Records for this exercise:
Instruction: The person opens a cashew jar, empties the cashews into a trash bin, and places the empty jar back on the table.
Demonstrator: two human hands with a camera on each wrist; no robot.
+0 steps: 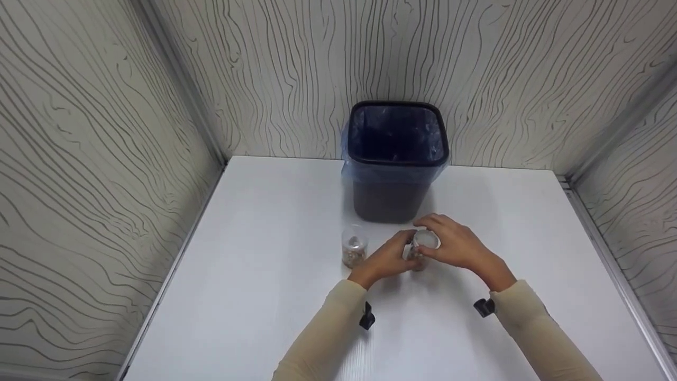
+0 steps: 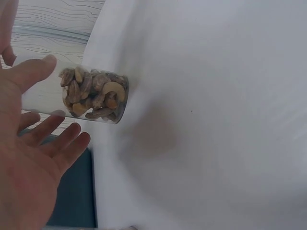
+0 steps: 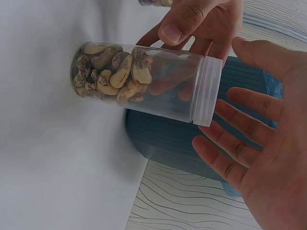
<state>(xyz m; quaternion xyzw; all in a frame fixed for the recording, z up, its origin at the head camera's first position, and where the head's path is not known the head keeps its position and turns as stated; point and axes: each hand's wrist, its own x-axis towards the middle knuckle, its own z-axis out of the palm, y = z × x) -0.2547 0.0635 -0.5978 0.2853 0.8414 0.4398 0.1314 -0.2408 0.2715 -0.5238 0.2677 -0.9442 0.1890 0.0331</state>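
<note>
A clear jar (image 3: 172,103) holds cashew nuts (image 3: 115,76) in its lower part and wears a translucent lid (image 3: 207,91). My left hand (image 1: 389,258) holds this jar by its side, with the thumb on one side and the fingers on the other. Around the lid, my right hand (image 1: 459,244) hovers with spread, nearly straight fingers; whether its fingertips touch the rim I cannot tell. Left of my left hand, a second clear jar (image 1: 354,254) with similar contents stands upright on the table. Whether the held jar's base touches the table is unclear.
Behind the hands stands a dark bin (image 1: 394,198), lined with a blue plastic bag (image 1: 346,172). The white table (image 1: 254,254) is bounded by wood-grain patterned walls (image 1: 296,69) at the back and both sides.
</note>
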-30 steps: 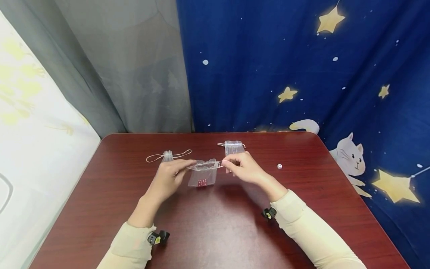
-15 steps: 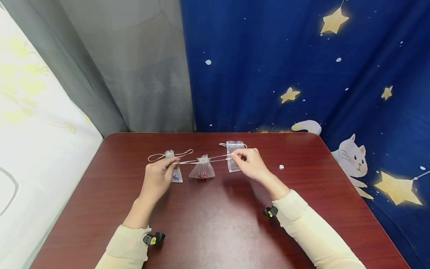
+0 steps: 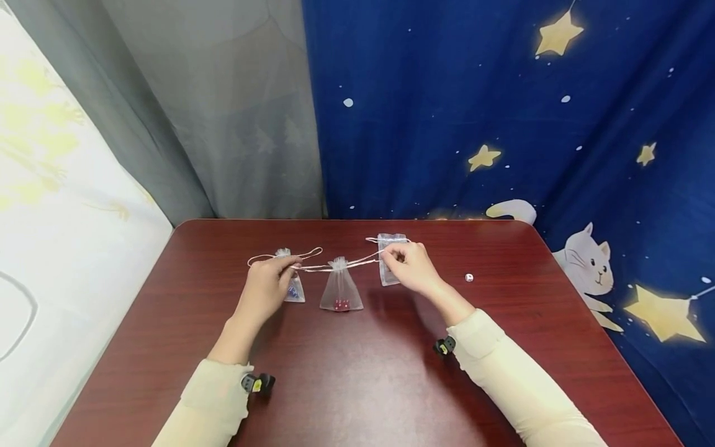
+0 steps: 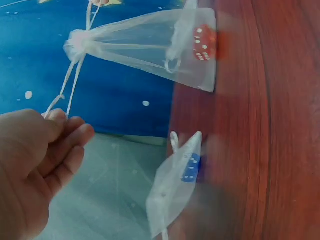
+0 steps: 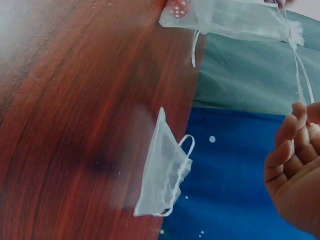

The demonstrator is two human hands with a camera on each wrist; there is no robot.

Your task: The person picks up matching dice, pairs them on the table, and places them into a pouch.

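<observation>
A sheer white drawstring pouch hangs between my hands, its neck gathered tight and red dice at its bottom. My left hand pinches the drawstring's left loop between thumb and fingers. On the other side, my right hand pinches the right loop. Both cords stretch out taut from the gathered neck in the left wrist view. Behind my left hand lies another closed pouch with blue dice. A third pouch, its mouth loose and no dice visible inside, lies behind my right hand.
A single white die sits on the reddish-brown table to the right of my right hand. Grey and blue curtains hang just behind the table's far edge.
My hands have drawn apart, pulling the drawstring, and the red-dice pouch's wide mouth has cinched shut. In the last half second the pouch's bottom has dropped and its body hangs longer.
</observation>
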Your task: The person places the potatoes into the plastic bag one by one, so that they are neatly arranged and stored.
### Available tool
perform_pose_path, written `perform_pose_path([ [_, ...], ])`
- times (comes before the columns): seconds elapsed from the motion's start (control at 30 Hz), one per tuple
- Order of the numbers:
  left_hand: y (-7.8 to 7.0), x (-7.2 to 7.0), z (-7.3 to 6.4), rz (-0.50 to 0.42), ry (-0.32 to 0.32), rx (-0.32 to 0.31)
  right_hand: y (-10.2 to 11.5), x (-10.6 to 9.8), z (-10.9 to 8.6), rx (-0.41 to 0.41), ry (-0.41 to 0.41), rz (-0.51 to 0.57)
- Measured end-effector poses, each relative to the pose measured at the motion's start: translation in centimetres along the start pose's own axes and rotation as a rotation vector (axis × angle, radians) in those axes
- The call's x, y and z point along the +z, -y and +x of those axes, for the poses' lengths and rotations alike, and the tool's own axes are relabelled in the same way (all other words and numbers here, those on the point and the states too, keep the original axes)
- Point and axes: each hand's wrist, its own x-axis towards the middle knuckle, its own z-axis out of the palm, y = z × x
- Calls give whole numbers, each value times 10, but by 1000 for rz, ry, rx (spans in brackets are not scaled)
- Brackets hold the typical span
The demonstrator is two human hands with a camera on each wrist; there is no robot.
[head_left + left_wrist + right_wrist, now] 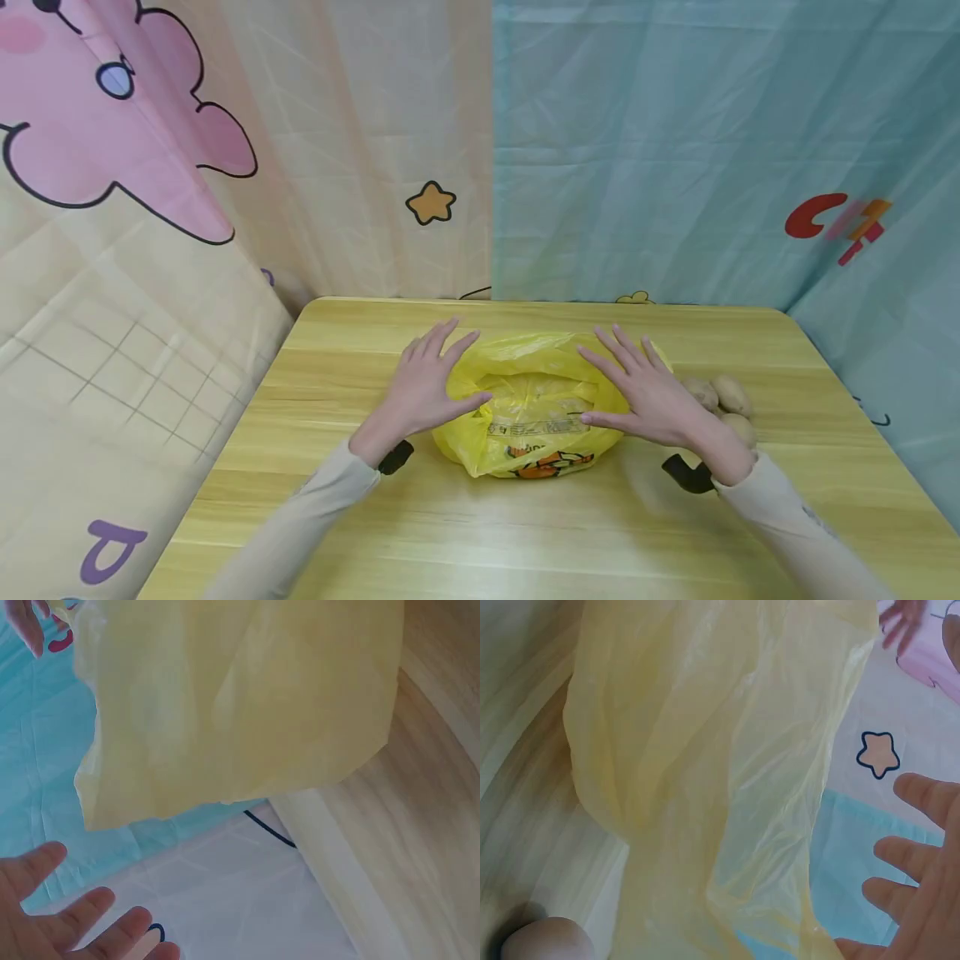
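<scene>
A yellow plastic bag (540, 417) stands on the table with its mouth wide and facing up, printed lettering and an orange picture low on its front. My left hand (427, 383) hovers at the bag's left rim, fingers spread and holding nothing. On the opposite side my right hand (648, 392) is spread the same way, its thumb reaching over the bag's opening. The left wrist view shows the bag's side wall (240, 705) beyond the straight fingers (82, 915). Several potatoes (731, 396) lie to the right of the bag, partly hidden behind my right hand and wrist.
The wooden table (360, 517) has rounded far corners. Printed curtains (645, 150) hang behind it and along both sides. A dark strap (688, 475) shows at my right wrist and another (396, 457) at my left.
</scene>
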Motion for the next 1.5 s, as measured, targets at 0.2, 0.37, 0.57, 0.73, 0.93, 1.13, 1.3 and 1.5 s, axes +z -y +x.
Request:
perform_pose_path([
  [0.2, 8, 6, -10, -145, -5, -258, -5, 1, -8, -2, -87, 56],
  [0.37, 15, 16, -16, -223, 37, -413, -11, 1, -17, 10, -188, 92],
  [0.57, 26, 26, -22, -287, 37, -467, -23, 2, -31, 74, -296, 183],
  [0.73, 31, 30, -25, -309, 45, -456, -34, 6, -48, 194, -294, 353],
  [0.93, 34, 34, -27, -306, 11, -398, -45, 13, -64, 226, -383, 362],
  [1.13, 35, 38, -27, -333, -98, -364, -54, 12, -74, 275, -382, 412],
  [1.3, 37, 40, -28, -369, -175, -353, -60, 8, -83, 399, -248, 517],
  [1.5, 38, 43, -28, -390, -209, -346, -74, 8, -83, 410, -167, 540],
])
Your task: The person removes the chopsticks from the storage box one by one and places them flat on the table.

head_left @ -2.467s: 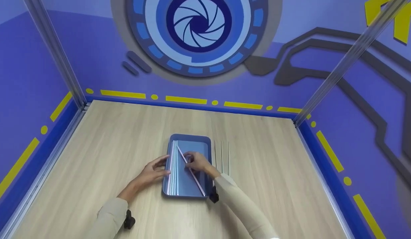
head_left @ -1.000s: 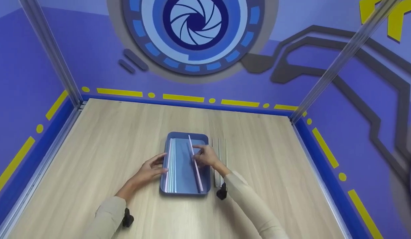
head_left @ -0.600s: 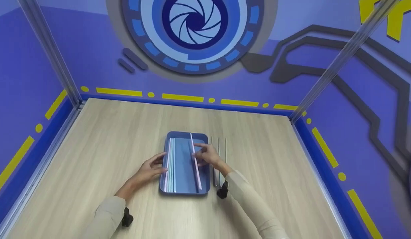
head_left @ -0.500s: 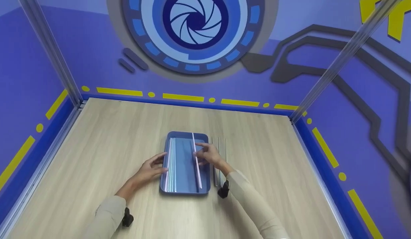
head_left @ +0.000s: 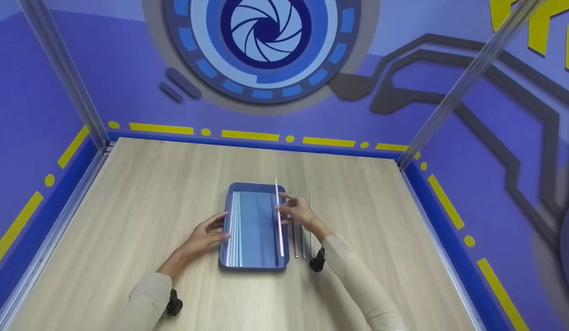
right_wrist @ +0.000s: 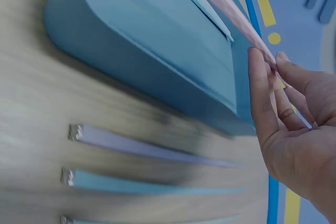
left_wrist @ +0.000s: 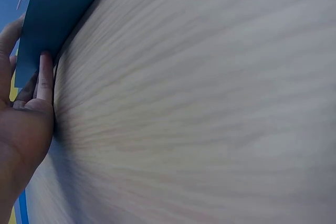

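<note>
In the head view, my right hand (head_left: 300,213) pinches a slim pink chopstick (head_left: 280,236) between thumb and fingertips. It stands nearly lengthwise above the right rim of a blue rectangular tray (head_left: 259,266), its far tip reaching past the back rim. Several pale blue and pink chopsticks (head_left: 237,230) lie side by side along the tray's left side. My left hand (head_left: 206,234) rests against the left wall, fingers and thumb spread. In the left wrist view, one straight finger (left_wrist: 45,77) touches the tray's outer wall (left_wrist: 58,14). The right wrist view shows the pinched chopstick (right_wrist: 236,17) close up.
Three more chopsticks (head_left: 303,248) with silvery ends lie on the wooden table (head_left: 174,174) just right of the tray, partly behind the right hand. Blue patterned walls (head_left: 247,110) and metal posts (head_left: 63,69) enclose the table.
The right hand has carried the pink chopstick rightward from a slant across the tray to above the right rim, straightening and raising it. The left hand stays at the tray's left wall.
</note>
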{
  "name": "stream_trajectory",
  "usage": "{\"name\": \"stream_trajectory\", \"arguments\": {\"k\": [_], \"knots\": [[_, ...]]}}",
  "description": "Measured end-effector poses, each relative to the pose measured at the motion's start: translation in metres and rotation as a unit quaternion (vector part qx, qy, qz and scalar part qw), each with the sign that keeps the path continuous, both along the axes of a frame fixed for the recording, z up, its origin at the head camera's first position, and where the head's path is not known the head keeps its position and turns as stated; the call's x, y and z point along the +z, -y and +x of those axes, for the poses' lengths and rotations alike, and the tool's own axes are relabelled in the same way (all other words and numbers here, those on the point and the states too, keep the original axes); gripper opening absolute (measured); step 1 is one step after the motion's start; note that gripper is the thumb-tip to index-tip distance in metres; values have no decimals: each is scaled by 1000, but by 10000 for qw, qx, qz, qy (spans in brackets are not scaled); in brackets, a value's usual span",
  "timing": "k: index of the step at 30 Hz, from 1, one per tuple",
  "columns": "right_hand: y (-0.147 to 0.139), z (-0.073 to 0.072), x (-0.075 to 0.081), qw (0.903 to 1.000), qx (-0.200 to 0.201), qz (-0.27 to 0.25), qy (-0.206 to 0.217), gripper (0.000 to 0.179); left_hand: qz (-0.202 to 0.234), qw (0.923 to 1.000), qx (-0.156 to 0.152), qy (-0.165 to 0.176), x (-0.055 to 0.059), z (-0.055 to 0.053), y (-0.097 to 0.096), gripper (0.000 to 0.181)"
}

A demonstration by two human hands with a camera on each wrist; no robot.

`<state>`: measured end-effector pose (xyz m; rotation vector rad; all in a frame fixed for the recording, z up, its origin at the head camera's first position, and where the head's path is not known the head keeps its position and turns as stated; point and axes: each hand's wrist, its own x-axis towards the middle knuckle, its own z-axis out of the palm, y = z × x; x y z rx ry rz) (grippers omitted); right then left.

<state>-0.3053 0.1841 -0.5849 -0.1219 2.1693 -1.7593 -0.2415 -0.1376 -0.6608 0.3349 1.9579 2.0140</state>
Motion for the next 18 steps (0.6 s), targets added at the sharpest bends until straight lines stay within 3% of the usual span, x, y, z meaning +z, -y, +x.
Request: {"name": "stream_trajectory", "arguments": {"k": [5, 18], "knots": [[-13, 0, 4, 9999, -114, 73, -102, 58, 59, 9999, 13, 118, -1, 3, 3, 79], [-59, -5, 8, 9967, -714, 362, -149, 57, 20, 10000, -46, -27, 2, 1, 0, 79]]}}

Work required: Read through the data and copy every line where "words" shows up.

Your solution:
- The call's x, y and z point along the +z, -y and +x of those axes, for the poses' lengths and rotations alike, and the tool's own axes are relabelled in the same way (all other words and numbers here, those on the point and the states too, keep the original axes)
  "description": "Measured end-effector poses, each relative to the pose measured at the motion's start: translation in metres and rotation as a unit quaternion (vector part qx, qy, qz and scalar part qw), each with the sign that keeps the path continuous, both along the axes of a frame fixed for the recording, z up, its origin at the head camera's first position, and where the head's path is not known the head keeps its position and turns as stated; the call's x, y and z point along the +z, -y and +x of those axes, for the poses' lengths and rotations alike, and the tool's own axes are relabelled in the same way (all other words and numbers here, those on the point and the states too, keep the original axes); gripper opening absolute (measured); step 1 is one step after the motion's start; note that gripper is the thumb-tip to index-tip distance in metres; values have no decimals: each is scaled by 1000, but by 10000 for qw, qx, qz, qy (spans in brackets are not scaled); in brackets, a value's usual span",

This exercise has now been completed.